I had the opportunity of being involved in clubs at my university and many other groups of teenagers and elders alike in the past few years and one of the hottest topic of discusssion was always corruption, be it in politics or law enforcement or public services.I distinctly remember how all of my compatriots,including yours truly would lash out at the corrupt government, the corrupt officials and the list could go on,the point being that we would point out and depricate those we held guilty of it.These issues generally also led to a discussion of our development ,growth,blah blah blah..with each of them resulting in a conclusion that we were the future of this country and we are not only aware of the cancer but also have the hatred and strength in us to stay away and free from it.I guess even i had a very high self esteem and had many a times made derogatory comments against the "corrupt".
Now hypocrisy has always been one of the most sordid attributes of a man according to me and yet today when i look back I see how I myself was a follower of it,and here I use "I" to refer to myself only,but if there is a reader whose gone through similar discussions and a similar situatuion then it applies to them too.

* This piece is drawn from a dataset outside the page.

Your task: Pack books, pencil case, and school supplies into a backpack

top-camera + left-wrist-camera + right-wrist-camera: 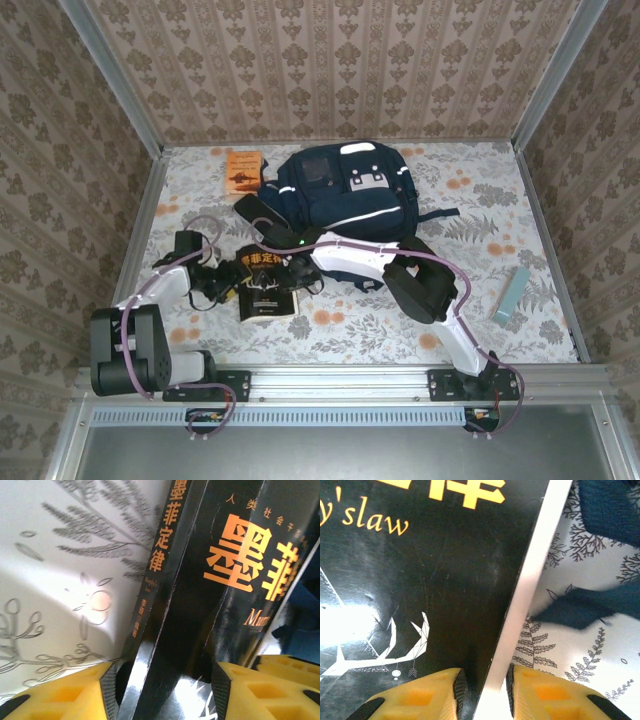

The point is that while i was in that situation I paid no heed to my anti corruption policies and was more concerned with saving some cash and infact honestly I never realised what i was doing.In fact, the sad part is how i would boast about having done it to my friends and yet again call the same guy i bribed a "Chor",while condoning the fact that I myself had become a bigger one, as i was the source of the incentive to that chor.
The whole issue burns down to the point where everyone wants to save his own skin and wants to be out of trouble the cheaper way,and well the oficials too are like us,they want easy money and hell they know I am not a maniac,I wont kill someone tomorrow,so no harm in them letting me go.While I have majorly concentrated on law enforcement guys here,people will always raise questions regarding other fields like government offices etc..etc..Now I can discuss them too all day long but it would be of no use! would it??
The realisation I had today was that I need to worry more about me being honest and following the law than worried about who is not and what names he should be called by.We are a young country they say, and i most certainly believe we are a very capable one at that.So guys if there is anyone out there like me,who has been a hypocrite,please realise what we are doing here and how "We the people" we the "Bundle of sticks" are making hollow our own future.I have realised by paying a challan that I will never again not wear a helmet,or forget mi DL at home.but more importantly I have learnt that if I am not corrupt on ten occasions,I stop 10 other people from being corrupt.We will be every where,guys like me,who are not very strong willed ,I request you all to just try...and hopefully succeed...
PS: the following lines are something i came up with while I was on a holiday this month..
"The only thing that brings down a rising tide in an ocean is a receding wave"

Sunday, July 15, 2007

after a long time..a brand new composition...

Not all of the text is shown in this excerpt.